Fisheye préfère fermer les yeux sur Gaza

Ma 62e chronique pour le magazine Fisheye ne paraîtra pas. Elle parlait du retour des images de guerre dans notre actualité, et bien sûr de Gaza. D’abord accepté par le rédacteur en chef Eric Karsenty, le texte a finalement été refusé en bloc la veille du bouclage par le directeur de publication Benoît Baume, qui estimait qu’il présentait «un point de vue extrêmement à charge contre Israël». Ce reproche confirme l’analyse que je développe dans cet article.

Arrêt sur images a publié un compte rendu par Loris Guémart de cette suppression brutale, évoquant une «censure» (pdf). Le site de critique des médias a également mis en ligne la dernière version corrigée de l’article rejeté (en accès libre). Chacun pourra donc juger de la pertinence de ce refus. L’avis des lecteurs d’Arrêt sur images y voit «une critique plutôt mesurée (…). Rien qui ne puisse justifier une telle censure.»

J’ai de mon côté décidé de mettre fin à 9 ans de collaboration avec le magazine. La plupart de ces contributions, qui discutent les principales étapes de l’évolution récente des débats sur l’image, ont été reproduites avec l’accord des éditeurs sur ce blog (sommaire). Une triste fin pour une entreprise rare d’intervention d’un chercheur spécialisé dans un support grand public, qui traduit l’«asphyxie du débat public» bien décrite par Acrimed. Je remercie chaleureusement les nombreux lecteurs et lectrices ayant témoigné leur solidarité sur les réseaux sociaux: leur soutien est précieux dans ce moment de grande amertume.

5 réflexions au sujet de « Fisheye préfère fermer les yeux sur Gaza »

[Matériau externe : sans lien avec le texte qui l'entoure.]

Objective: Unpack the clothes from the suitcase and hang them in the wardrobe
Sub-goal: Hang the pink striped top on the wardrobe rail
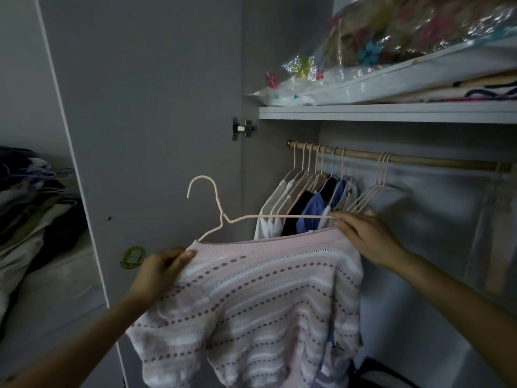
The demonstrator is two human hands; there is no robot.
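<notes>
A person stands at an open wardrobe, fitting a pink striped sweater (260, 298) onto a pale wire hanger (223, 217). The left hand (159, 273) pinches the sweater's left shoulder; the right hand (366, 239) grasps the neckline and the hanger's right arm, which sits outside the neck opening. The sweater is held in front of the wardrobe, below the wooden rail (405, 159). Several garments (305, 203) already hang there beside a few bare hangers (375, 191). More clothes (30, 208) lie heaped at left, suggesting the job is only partly done. The suitcase is out of view.
</notes>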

  1. Merci d’avoir partagé l’article original et ce billet.

    Ce qui a motivé la censure, qui probablement n’aurait pas eu lieu en Israël, c’est la précision technique de votre analyse critique des images, qui par contraste dévoile l’indigence des media.

  2. Je viens de lire votre article sur ‘Arrêt sur images’.
    Je le trouve remarquable, particulièrement équilibré, intelligent en tous ses points – que ce soit pour ce qui concerne le fait particulier (Gaza), que ce soit pour la façon dont les processus ici à l’œuvre sont à comprendre dans la généralité de l’usage des images dans ce genre de situation.
    Merci.

  3. Votre analyse n’est pas du tout « à charge contre Israël », les faits que vous mentionnez brièvement ayant tous été publiés dans la presse Israélienne.

    Je crois que ce qui rend votre papier si corrosif c’est précisément que vous vous abstenez de donner des leçons de morale. Votre approche technique rigoureusement centrée sur l’analyse des images dévoile, nous fait sauter à la figure, la gravissime responsabilité de « l’occident global », et vous rejoignez par un chemin différent, les analyses de personnalités aussi différentes que Edward Saïd, Yeshayahu Ben Aharon, ou Marc Hatzfeld, parmi bien d’autres.

    L’argument du censeur, qui essaye dérisoirement de situer la question sur le terrain du rebattu « conflit Israélo-Palestinien », sur quoi précisément vous vous abstenez très rigoureusement d’émettre une opinion personnelle, apparaît crûment comme le piteux mensonge qu’il est, et souligne (malgré lui) l’importance de votre travail.

  4. La passion fanatique avec laquelle les dirigeants occidentaux défendent le génocide des Palestiniens vous donne raison : La source du problème est moins à Tel Aviv qu’à Londres, Paris et Washington. Coupez les subventions et la population Israélienne, pour éviter de subir le même sort, forcera son gouvernement à faire la paix en 48hr. Mais c’est nous qui ne supporterons pas cela, et comme ce ne sont pas nous qui mourrons, nous faisons tout ce que nous pouvons pour continuer. C’est ce recadrage qu’implique votre papier et qui ne vous a pas été pardonné.